__WHAT NEEDS TO BE DONE__. Using the data below, return the stretch from the line that contains "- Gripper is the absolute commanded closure" through the line that contains "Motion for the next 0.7", both included, exactly as it stands and nothing beyond it.

__DATA SECTION__.
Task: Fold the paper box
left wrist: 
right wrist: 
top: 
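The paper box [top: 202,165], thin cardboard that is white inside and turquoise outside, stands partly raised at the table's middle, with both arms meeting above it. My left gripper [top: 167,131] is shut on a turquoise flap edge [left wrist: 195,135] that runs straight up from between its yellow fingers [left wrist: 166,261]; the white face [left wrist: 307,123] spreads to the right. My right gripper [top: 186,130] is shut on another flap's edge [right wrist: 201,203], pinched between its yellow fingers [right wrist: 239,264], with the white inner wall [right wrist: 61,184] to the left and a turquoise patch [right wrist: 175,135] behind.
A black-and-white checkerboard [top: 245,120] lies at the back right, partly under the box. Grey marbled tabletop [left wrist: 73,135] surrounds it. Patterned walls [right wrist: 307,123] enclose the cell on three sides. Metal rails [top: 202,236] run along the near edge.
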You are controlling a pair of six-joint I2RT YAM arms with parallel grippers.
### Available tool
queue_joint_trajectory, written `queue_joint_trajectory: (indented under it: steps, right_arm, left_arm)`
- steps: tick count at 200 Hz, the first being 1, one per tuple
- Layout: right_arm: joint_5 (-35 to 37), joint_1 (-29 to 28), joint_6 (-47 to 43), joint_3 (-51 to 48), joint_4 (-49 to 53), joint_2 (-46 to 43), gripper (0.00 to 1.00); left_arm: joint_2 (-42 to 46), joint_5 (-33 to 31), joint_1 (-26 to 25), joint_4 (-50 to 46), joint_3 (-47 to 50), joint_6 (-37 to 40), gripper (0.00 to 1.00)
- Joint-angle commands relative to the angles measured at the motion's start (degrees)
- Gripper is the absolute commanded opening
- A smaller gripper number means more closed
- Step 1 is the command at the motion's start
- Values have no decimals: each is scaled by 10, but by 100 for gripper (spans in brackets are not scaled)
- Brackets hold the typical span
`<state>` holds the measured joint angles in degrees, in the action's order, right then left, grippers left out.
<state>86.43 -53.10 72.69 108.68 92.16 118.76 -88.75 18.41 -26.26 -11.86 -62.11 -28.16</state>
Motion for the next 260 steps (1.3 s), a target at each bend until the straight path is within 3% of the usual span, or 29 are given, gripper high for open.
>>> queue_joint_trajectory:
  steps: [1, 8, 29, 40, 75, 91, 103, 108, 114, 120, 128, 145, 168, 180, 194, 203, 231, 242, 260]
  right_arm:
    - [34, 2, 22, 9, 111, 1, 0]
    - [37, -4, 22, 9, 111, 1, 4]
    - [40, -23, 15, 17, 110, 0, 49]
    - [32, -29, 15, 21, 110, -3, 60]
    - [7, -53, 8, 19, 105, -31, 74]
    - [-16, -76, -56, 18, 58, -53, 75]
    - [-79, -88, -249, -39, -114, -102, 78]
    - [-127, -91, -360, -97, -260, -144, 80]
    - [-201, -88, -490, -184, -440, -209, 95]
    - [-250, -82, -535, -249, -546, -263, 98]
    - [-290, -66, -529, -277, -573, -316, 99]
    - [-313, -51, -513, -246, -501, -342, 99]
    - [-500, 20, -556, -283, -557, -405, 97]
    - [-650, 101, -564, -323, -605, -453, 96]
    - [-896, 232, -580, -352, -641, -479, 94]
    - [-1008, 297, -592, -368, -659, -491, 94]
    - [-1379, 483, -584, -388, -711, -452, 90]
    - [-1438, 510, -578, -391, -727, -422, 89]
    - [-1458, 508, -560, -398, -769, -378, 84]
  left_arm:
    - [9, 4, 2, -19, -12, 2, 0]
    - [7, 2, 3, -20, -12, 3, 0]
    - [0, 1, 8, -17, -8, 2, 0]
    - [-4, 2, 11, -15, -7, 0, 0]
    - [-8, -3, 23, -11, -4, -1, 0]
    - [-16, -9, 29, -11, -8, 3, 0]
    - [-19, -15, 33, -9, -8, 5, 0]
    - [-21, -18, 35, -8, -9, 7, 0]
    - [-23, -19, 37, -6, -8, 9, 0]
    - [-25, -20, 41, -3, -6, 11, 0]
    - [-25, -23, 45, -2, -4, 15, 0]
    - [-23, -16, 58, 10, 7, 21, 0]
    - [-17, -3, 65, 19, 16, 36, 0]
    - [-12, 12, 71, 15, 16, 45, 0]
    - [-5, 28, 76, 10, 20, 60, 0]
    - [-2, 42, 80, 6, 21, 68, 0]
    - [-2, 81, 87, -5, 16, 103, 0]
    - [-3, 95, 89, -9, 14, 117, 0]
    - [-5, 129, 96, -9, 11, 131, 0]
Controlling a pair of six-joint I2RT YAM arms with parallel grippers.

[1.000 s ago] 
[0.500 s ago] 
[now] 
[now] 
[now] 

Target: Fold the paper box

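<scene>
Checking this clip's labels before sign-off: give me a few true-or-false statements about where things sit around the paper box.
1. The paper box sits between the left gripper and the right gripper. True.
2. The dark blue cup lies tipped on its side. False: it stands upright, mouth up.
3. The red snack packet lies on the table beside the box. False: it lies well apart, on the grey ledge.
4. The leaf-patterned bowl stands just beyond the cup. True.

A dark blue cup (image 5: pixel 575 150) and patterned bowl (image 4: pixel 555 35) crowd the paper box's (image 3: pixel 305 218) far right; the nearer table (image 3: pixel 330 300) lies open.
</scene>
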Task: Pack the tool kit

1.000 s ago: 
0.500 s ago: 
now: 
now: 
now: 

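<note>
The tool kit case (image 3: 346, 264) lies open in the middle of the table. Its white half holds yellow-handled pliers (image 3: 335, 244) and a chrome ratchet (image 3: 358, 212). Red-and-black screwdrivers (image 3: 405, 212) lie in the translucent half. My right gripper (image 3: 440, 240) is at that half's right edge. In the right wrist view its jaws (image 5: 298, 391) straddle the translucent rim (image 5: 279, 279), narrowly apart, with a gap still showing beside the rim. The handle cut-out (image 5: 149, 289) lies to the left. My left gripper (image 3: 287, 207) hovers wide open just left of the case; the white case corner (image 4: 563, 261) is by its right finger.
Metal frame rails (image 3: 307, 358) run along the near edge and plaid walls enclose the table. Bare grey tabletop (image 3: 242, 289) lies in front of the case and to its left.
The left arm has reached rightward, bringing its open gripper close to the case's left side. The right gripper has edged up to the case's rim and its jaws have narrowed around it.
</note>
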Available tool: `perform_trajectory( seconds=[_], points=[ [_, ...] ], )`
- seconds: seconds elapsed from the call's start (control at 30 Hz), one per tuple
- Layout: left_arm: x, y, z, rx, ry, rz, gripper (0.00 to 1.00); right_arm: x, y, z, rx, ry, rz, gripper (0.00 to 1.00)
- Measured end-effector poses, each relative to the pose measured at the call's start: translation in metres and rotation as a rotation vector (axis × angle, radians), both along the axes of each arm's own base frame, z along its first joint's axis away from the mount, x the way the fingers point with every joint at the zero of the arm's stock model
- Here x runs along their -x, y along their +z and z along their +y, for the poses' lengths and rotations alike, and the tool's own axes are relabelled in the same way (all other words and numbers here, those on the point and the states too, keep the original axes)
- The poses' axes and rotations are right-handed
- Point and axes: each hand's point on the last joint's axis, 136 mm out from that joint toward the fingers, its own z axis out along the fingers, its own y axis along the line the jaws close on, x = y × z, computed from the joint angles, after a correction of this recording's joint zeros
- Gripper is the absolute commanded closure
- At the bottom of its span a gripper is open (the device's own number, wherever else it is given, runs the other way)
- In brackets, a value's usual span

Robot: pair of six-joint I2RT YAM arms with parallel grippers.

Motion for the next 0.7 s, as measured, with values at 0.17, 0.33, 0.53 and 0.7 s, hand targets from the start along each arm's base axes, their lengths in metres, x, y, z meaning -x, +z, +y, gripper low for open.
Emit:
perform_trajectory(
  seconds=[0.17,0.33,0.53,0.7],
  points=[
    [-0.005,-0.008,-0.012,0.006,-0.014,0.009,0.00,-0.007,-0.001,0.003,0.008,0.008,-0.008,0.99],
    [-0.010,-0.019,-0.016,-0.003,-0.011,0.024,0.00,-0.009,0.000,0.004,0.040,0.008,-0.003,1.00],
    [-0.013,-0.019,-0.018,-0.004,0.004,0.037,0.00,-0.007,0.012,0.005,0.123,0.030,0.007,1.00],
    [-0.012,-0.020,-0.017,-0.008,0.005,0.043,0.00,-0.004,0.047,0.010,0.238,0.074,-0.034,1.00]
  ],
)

__OUTPUT OF THE EXERCISE__.
- Gripper is the absolute commanded closure
- At the bottom of its span a gripper is open (the device's own number, wherever else it is given, runs the other way)
- In brackets, a value's usual span

Robot: pair of six-joint I2RT YAM arms with parallel grippers.

Motion for the next 0.7 s, as measured, with values at 0.17, 0.33, 0.53 and 0.7 s, hand targets from the start along each arm's base axes, their lengths in metres, x, y, z meaning -x, +z, +y, gripper low for open.

For this exercise, nothing more remains to be given.